結果を見るとがくの長さとがくの幅の相関は他2カラムと比べ低く、負の相関が確認できます。がく同士のデータの相関が弱いのは意外ですね。

ANOVA 一元配置分散分析

3群以上の平均値が統計的に異なるかどうか評価するANOVAも試してみましょう。今回は「Sepal_Length」に着目します。検定はルビーン検定、多重比較にはTukeyを用います。

生成されたコードを表示します。

proc glm data=WORK.IRIS;
class species;
model Sepal_Length=species;
means species / hovtest=levene welch plots=none;
lsmeans species / adjust=tukey pdiff alpha=.05;
run;

全ての出力を再現できてはいないですが、Pythonでの書き換え例は以下が挙げられます。

from scipy.stats import f_oneway

#各DFに分割
setosa_sepal_length = iris[iris['species'] == 'setosa']['sepal_length']
versicolor_sepal_length = iris[iris['species'] == 'versicolor']['sepal_length']
virginica_sepal_length = iris[iris['species'] == 'virginica']['sepal_length']

# ANOVAの実行
f_stat, p_value = f_oneway(setosa_sepal_length, versicolor_sepal_length, virginica_sepal_length)

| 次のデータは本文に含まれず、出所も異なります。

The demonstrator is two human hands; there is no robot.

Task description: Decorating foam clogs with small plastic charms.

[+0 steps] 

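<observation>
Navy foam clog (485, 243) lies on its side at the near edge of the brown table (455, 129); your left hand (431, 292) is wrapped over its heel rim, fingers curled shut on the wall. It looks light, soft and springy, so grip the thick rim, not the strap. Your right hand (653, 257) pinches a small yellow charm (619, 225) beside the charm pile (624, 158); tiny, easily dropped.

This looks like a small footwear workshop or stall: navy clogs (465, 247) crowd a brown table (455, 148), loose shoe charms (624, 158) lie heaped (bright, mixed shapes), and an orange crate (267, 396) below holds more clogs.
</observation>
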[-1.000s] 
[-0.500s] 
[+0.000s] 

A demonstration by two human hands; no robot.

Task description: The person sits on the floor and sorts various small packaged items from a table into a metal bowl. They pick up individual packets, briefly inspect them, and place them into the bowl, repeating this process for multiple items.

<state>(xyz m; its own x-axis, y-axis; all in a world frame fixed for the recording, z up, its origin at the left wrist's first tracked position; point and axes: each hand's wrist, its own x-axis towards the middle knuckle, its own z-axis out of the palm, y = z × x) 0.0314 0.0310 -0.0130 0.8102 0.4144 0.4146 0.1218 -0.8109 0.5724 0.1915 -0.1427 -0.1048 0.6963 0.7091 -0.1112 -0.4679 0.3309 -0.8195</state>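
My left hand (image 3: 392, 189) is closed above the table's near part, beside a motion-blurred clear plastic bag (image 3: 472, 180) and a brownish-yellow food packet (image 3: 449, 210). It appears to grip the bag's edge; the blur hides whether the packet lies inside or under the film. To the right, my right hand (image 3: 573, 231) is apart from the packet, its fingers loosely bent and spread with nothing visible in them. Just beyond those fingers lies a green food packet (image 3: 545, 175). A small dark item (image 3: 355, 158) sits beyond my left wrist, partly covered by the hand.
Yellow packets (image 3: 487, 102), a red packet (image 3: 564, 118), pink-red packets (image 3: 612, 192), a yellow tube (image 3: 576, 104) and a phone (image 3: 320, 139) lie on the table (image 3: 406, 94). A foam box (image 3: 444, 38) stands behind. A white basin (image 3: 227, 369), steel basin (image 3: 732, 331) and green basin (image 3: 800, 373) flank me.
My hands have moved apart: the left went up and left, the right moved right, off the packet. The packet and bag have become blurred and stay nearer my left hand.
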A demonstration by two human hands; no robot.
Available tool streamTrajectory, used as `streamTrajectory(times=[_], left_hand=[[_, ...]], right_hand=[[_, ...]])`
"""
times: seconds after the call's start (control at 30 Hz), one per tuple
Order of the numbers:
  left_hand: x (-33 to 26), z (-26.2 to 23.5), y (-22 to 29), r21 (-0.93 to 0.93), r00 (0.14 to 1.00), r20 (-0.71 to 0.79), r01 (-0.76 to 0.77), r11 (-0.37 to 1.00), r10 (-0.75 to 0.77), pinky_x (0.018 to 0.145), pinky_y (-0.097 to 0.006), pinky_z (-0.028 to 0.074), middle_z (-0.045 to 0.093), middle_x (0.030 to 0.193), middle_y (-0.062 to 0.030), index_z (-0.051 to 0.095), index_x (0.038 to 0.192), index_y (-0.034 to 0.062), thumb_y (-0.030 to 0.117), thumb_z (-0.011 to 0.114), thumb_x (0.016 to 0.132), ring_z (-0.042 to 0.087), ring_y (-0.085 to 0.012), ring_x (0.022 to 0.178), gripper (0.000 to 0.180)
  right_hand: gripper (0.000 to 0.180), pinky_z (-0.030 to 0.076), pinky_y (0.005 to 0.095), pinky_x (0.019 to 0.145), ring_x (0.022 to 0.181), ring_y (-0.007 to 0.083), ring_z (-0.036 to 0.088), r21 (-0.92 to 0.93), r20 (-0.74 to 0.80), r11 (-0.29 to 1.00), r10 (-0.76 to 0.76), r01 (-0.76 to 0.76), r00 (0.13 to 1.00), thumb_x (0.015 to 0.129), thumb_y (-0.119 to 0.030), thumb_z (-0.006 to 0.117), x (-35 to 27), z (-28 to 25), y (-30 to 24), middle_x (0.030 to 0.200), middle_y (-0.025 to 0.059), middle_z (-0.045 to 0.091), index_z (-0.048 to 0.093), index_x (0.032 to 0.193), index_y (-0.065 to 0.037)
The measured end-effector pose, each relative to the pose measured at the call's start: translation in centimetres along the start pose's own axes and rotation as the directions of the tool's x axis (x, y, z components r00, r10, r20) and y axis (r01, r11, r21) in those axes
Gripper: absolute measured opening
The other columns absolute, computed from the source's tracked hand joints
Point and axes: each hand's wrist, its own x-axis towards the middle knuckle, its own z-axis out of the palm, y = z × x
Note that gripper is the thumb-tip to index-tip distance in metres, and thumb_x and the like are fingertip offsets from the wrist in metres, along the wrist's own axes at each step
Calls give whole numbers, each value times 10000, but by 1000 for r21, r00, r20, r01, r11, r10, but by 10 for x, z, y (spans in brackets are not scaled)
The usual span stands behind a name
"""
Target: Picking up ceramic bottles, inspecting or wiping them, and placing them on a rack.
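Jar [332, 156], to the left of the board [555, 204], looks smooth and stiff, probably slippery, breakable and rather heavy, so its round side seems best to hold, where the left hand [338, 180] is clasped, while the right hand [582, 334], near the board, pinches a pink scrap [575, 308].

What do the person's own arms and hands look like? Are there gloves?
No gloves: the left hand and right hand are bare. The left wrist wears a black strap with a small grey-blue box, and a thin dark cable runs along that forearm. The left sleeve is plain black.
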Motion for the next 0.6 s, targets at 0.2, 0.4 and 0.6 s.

print(f"F-statistic: {f_stat:.2f}")
print(f"p-value: {p_value:.4f}")

from statsmodels.stats.multicomp import pairwise_tukeyhsd

print(pairwise_tukeyhsd(iris['sepal_length'], iris['species']))

以下SAS上で出力された結果です。
有意水準0.1%で帰無仮説が棄却されました。多重比較においても3品種それぞれの組み合わせで0.1%水準で帰無仮説が棄却されました。「Sepal_Length」においては3品種間で統計的に有意な差があることがわかりました。

まとめ

SASの特徴

  • SAS言語の構成は3つに分かれ、比較的理解しやすい
    古くからある言語ということもあり比較的単純な文法です。何の処理を行っているかは各ステートメントの要素を順々に追っていけば大枠を理解できるのではないでしょうか。「言語構成」「;」等のルールに気を付ければ無理なくキャッチアップできそうです(もしかしたらバカの山にいるのかもしれませんが)。

  • GUIとCUIの二刀流で分析
    プロダクトやバージョンによりますがSASはGUI上で指定すればコードが自動生成され、簡単に分析を行うことができます。CUIで編集もできるため細かくカスタマイズを行うことが可能です。

  • 統計解析に強い
    変数を指定しオプションを選択することで容易に分析を行い、詳細の結果を出力することが可能です。この点はPythonライブラリと比べるとSASの高い性能を感じます。因みに筆者はSPSS Statisticsを学生時代利用したことがありますがSASの方が挙動がよく、わかりやすいUIと出力結果だと感じました。

おわりに

簡易な内容ですが、SASにおけるデータの読み込みから分析までの一連の流れについてご紹介しました。いかがでしたでしょうか。
SAS上でのデータ加工や集計、欠損値補完などの前処理、マクロシューティング等に関しては割愛しました。筆者のスキルが追い付いたらそれらのトピックについて続編を書こうと考えています。
新たなスキルや知識をキャッチアップし続け、noteの投稿内容も充実させていきたいので今後とも読んでいただけたら幸いです。